Pas op mijn elfde zou ik opnieuw een podium bestijgen. De racistische meester Willy wilde een grootse moderne versie van Sneeuwwitje op poten zetten. De Turkse kindjes waren het decor: de bomen van het sinistere bos. De Marokkaanse kindjes moesten het decor in elkaar steken: de kostuums maken en de bomen knippen en schilderen. Ik zei tegen mijn beste vriend, de Turkse Resul: ‘Protesteer!! Eis een betere rol! Jij bent geen boom, jij bent een prins.’ Maar Resul wist dat er geen kruid gewassen was tegen het racisme van de Vlamingen, hij zuchtte gelaten en zei: ‘Ik ben te mollig om een geloofwaardige prins te spelen, Fientje.’ Ik kreeg de interessantste rol: de boze stiefmoeder. Het domme blonde gansje Els Janssens zou Sneeuwwitje vertolken. Garagistenzoon Jerry was de jager.
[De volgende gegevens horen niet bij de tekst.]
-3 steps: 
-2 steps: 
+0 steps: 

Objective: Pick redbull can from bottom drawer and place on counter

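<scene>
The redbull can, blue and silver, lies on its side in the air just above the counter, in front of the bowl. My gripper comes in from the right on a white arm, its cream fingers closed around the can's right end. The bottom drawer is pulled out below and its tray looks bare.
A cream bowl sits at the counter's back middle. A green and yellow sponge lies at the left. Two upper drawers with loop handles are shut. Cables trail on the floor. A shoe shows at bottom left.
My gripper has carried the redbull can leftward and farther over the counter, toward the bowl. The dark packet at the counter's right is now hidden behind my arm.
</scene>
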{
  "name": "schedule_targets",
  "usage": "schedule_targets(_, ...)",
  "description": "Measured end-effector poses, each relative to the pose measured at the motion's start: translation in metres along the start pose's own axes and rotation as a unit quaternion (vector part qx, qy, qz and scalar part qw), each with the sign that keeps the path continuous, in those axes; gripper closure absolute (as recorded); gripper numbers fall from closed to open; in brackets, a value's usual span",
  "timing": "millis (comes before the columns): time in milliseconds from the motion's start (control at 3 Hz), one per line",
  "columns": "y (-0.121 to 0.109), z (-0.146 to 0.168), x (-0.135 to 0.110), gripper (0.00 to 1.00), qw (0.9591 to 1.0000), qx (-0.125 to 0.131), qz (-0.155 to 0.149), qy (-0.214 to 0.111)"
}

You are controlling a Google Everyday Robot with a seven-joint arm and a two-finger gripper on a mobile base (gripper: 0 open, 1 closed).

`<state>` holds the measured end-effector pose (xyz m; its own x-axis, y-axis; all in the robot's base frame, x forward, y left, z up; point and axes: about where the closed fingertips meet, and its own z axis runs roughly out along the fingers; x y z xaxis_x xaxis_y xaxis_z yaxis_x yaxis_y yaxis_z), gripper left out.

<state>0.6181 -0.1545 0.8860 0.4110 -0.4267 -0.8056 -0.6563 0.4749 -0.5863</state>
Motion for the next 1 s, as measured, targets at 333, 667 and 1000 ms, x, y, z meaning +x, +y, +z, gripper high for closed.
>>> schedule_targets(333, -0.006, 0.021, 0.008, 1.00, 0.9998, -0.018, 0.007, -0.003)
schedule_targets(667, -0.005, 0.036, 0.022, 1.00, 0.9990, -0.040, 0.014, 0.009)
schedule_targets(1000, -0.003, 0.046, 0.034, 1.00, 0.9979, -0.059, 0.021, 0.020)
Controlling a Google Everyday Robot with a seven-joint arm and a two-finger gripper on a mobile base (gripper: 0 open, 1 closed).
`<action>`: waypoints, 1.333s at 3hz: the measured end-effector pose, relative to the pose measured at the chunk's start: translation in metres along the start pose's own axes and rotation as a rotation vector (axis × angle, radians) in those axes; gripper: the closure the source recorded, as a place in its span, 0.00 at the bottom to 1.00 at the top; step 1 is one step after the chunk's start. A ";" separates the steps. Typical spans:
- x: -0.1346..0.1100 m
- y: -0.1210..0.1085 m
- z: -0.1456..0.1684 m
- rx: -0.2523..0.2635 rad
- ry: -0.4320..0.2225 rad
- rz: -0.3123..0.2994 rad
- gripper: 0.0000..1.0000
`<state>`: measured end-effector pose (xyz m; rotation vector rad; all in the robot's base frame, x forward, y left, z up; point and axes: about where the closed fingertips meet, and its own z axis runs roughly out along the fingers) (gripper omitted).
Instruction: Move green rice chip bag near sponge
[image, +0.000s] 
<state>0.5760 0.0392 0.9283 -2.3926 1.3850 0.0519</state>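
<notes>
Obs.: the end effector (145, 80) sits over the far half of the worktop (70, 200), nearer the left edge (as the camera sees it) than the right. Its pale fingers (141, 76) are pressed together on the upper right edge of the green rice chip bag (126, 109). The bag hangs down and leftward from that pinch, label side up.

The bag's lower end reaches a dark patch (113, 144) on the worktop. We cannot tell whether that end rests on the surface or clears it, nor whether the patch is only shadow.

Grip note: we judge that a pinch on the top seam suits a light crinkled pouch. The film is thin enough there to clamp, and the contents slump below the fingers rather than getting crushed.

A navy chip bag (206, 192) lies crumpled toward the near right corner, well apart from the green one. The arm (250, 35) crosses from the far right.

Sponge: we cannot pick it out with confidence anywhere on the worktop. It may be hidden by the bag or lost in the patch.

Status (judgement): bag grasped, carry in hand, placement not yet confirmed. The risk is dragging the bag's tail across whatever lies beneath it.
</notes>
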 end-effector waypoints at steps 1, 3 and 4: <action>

De dwergen werden uit het toneelstuk gelaten, niet omdat de racistische meester Willy bezorgd was om de eventuele gekwetstheid of verontwaardiging van ‘echte’ dwergen in het publiek maar wel omdat meester Willy een pure zuivere gezonde esthetische visie had en in die visie kwamen geen dwergen en allochtonen voor.
Voor de derde keer in mijn leven stal ik de show, maar deze keer vond ik het fijn om de ster te zijn. Na de voorstelling hield ik mijn kleed en kroon aan en ik paradeerde kaarsrecht en minzaam over de speelplaats en liet de complimentjes me welgevallen.
Helaas kreeg ik algauw een koude douche te verwerken. Twee gemene schurftige kinderen wezen naar mij en schreeuwden: ‘Heks, heks, heks!!! Jij bent de heks, lelijke heks, scheer je weg!!’ Woedend richtte ik me tot de dwaze analfabetische rotkinderen: ‘Ik ben de koningin, en op Sneeuwwitje na ben ik de mooiste van het land!’ De kinderen bulderden van het lachen en ze gooiden kiezelsteentjes naar mij. Daarna begonnen ze me te schoppen. Er kwamen nog kinderen zich aansluiten bij het hatelijke groepje, oudere kinderen. Ze scheurden mijn kleed en vertrappelden mijn kroon. En ze bleven me maar schoppen en een lelijke heks noemen. Bloedend en indroevig verliet ik het schoolgebouw.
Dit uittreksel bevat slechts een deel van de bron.